I had to get 7 in there, even though I really am on #8. I feel the loss of my best friend as well. Since we had 4 kids, we relied on each other so much for what we did socially. We almost always did things as a family. We should have done more things as just us but all I can do from that now is put that in as a reference for the future.
kat
My H and I never did things as a couple always as a family, and that obviously isn't good. I've really learned that from this experience, and would never do that again!!! But I think a lot of married people probably do that and they don't always have one of the spouses have an affair and want divorce either. So I think it is more than just that, but that certainly doesn't help.
But geez, I think I've learned about 100 things from this, grew up a little, it's important to have some "me" time like you say so we can be a better mom (and wife hopefully at some point) etc. This sucks but I think I did get a lot smarter from it, too bad there wasn't a way I could have learned all this without the pain though! Karen
just noticed I had a voice mail from H. I guess he called while we were watching a movie last night. I don't think anyone heard it, but he called my cell too. He did get ahold of the kids around 10:15 as I was heading off to bed.
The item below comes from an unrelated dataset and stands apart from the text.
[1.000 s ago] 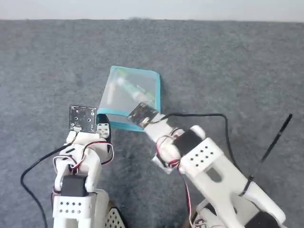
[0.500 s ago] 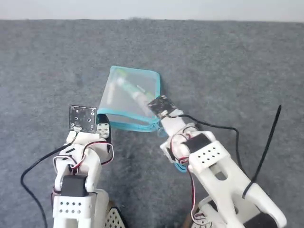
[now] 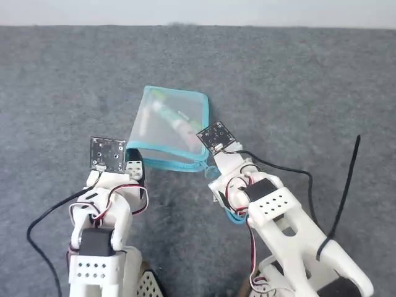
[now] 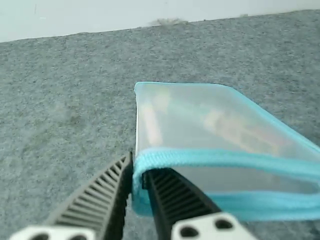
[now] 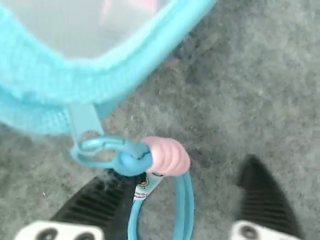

He sounded so sad that he wasn't here enjoying time with the kids and that they weren't calling him. A slight lift in the fog, but I am sure he will be in the thick of it again now that he talked to them last night.
kat
Me-53(and learning!) S24, S21, D18, D17 Just keep swimming, Just keep swimming. Dory
He sounded so sad that he wasn't here enjoying time with the kids and that they weren't calling him. A slight lift in the fog, but I am sure he will be in the thick of it again now that he talked to them last night.
kat
Good! Glad he's feeling it!!! How long do you think he's been in MLC Kat? Has it been a couple years yet? Doesn't it last 2 or 3 years or something?
I think it can last several years more actually, but he has been there maybe 3.5 years. I remember him blaming the DUI on me, that was 4 years ago. We still may have a ways to go.
kat
Me-53(and learning!) S24, S21, D18, D17 Just keep swimming, Just keep swimming. Dory
kat: I do need to let myself have me time and get out and do things without my kids. I need to be the best me for myself and for them. Selfishness within reason.
good for you, we all need this. Boy I sure love my softball night (Wednesday) I haven't played in 10 years, part of my GAL, need to find something after softball, there is a good single parents club in St Louis, that schedules events with and without the kids. Find something you enjoy Kat and have some fun, forget about all this crap we call DB land
We all have a long haul ahead of us, good or bad it's the path we choose in life that's important.
M45 W41 M10 3/4 years D9, D6, D6, S5 OM confirmed 12/07 merry christmas to me WAM (Walk Away Mom) 05/31/08 Date I'll forgive W for A = never
I wish I could just forget it, but have made some great friends here and I have learned alot. I just wish we all didn't have to meet this way.
I hate going to movies alone but there is one at the $1.50 theater that I may take myself to. Maybe tomorrow night when he has the kids so that he will see me getting a life...
kat ps, Trekkie reference just has to make you smile!
Me-53(and learning!) S24, S21, D18, D17 Just keep swimming, Just keep swimming. Dory
Okay, at the risk of painting myself as being even more of a geek, (although I am not really a Trekker/Trekkie -- more of a Star Wars fan) I often compare our "no-win" situations here in DB to a "Kobayashi-Maru" scenario.